Sunday, January 8, 2012

The Karate Kid

When he made Daniel Russo wax his cars, paint his fence, paint his house, and sand his floors, Mr. Miyagi was secretly training him, not to be a slave, but to have strength and muscle memory to be able to block all kinds of attacks. This week, I overheard a martial arts instructor talk about the stages of training the other day. She highlighted these four:
  • Unconscious Incompetence - You have no idea what you're doing right or wrong.
  • Conscious Incompetence - You know what you're doing wrong but can't fix it.
  • Conscious Competence - You are able to do things right if you think about it.
  • Unconscious Competence - You do things right without thinking about it.

A lot chess training is pattern recognition and I agree it is important. If you know the beginning landmarks of all the checkmate patterns, then your analysis tree doesn't have to re-invent those checkmates every time you see them, especially when those set-ups show up at the end of your own analysis horizons. Wheels need not be reinvented every time. But when you get to the state of unconscious competence, it's hard to trust that stranger upstairs when you don't even know his name or party affiliation.

Perhaps this is a totally different part of chess competence, but when I analyzed a postmortem with future world champion Steven Zierk, I was dumbfounded at how quickly he could snap through variations to get to the truth about a line. I have difficulty buying into the oft-held forth de Groot assertion that around the expert-master level, the depth of analysis is not different, but the intuition and experience of evaluating different positions is where the difference lies. Arthur C. Clarke said "Any sufficiently advanced technology is indistinguishable from magic." Well, Zierk was so advanced, I thought I was watching wizardry. He seemed to be able to find a 10-ply refutation with ease. That kind of concrete ability I think is at least as valuable as a 9-ply calculating ability with a 1-ply correct intuition.
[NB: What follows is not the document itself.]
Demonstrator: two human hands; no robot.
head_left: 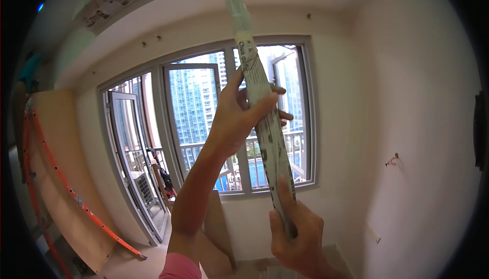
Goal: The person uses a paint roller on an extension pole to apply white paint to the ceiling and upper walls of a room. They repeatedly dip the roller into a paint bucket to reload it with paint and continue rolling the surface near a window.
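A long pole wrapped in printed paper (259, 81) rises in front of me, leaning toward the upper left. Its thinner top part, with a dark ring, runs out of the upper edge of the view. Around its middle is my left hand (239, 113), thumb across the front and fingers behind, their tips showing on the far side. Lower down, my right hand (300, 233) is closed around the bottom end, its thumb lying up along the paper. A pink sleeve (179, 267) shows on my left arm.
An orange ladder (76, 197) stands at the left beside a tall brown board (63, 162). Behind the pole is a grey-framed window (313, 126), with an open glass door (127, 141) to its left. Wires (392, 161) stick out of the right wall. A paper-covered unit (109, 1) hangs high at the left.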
I listened to the entirety of Malcolm Gladwell's audiobook Blink. Here's an article about intuition pertaining to emergency room physicians that briefly mentions de Groot and some research gender-typing chickens. They used the term "sexing chickens", but I prefer gender-typing as a safer term. :)

Maybe I'm stubborn and mistrustful of the non-concrete. Or maybe de Groot's analysis doesn't even apply if I'm a Class A player masquerading as an Expert. Until I'm able to correctly verbalize or at least demonstrate deep-ply understanding of a complex tactic or position, I won't be focusing on my intuition to get me to the truth. I guess I'll be stuck at training stage 3 for a while trying for conscious depth and accuracy.

3 comments:

frenez said...

there's a real difference between masters and experts/a players. i think experts and a's are analyzing the same position in the same way, doing 1 move at a time, saying, if i go there, he goes there, then i go there and i'm good or that's bad etc.

the master looks at the same position, not move by move, but as a whole, like reading a clock and 'instantly' 'sees' the same position. they don't get there move by move the way we do, they just intuitively feel it, see it, whatever you call it, it's wizardry.

unfortunately, you can't train for wizardry, you have to already be a wizard!

Soapstone said...

Hi frenez! That's an interesting idea about the way masters do analysis. Is that observation, theory, or proven fact? I know that de Groot and others talk about how masters are good at "chunking" and have improved board memorization skills. Perhaps I have been too focused on individual piece moves and can't see the whole board in my ply. Losing the forest for the trees so to speak. A long time ago I was thinking about encoding chess notation (like PGN) for a database. I could store the entire position in each database line or just have a piece move from a given point. In image processing they might talk of rasters versus vectors. Maybe masters think like rasters, while the rest of us think like vectors. As I often lament the small, but perceptible slow-downs of my mind, I'm inclined to agree with you about not training for wizardry. But maybe next time I do tactics problems, I'll try to see the whole board more often and try to rasterize my board vision. Maybe solve them blindfold after I've committed them to memory.

frenez said...

that's completely observation, both from analyzing with them and listening to their commentary. it seems they see the end of the analysis 1st and then fill in the moves later.

the master will make a comment about a variation and you're (me) head is spinning trying to figure it out and understand why it's losing or winning. then, you have to press the master to explain it and you can see their brains backing up to provide the moves ... if that makes any sense at all!